Task brief :: Copy out each line below in which the string "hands" appears.

Collected data ::
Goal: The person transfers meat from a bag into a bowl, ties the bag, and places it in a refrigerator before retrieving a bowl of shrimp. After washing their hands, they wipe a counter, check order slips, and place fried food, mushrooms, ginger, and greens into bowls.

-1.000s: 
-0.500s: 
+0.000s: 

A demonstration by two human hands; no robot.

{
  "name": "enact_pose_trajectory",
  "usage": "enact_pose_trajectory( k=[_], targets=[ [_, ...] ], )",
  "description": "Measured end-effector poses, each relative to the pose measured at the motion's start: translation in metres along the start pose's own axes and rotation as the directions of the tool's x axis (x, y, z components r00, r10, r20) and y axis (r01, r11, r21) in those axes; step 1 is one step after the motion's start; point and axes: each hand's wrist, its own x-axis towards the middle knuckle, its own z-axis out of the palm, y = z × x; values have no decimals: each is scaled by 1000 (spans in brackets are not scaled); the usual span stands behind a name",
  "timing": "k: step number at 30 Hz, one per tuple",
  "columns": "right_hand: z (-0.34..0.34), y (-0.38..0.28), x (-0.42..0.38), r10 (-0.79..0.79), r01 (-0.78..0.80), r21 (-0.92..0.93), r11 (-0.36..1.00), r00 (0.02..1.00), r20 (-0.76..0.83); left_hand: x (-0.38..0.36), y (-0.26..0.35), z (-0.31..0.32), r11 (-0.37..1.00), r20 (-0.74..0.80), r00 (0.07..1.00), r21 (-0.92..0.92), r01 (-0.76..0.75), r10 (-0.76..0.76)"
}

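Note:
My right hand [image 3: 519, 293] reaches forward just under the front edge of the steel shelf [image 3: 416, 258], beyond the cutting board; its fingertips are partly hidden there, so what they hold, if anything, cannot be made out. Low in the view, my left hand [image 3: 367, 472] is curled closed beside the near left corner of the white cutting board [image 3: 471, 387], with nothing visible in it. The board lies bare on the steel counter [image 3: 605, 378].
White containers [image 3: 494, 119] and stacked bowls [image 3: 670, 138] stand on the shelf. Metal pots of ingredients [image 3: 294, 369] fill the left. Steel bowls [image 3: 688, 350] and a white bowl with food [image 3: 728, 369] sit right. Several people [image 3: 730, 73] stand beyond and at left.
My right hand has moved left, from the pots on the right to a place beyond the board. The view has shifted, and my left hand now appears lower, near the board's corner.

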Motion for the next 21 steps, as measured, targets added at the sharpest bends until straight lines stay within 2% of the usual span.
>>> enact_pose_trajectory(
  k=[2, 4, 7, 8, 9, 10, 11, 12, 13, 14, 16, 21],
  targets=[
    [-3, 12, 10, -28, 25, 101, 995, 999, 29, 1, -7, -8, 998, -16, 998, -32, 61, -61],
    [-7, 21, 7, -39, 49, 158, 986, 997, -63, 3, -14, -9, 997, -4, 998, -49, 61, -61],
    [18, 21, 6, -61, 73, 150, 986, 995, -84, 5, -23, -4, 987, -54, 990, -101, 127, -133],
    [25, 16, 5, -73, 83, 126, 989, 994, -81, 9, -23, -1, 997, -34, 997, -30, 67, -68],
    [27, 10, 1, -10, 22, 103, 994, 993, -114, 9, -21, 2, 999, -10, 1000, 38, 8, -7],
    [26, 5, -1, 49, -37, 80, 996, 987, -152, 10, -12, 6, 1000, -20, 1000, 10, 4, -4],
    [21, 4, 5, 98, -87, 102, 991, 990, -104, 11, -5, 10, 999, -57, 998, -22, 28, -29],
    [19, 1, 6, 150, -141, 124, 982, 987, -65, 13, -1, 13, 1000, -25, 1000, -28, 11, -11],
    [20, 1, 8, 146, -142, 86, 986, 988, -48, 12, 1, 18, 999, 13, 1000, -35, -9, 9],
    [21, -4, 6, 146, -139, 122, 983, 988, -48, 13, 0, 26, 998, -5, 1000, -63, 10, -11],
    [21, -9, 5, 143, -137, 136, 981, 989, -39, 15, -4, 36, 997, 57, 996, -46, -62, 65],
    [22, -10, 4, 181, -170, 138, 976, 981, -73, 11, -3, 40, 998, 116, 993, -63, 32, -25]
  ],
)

Solution ::
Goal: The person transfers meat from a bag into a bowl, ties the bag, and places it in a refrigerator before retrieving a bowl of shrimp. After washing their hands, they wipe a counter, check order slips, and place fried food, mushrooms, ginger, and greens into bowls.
A demonstration by two human hands; no robot.

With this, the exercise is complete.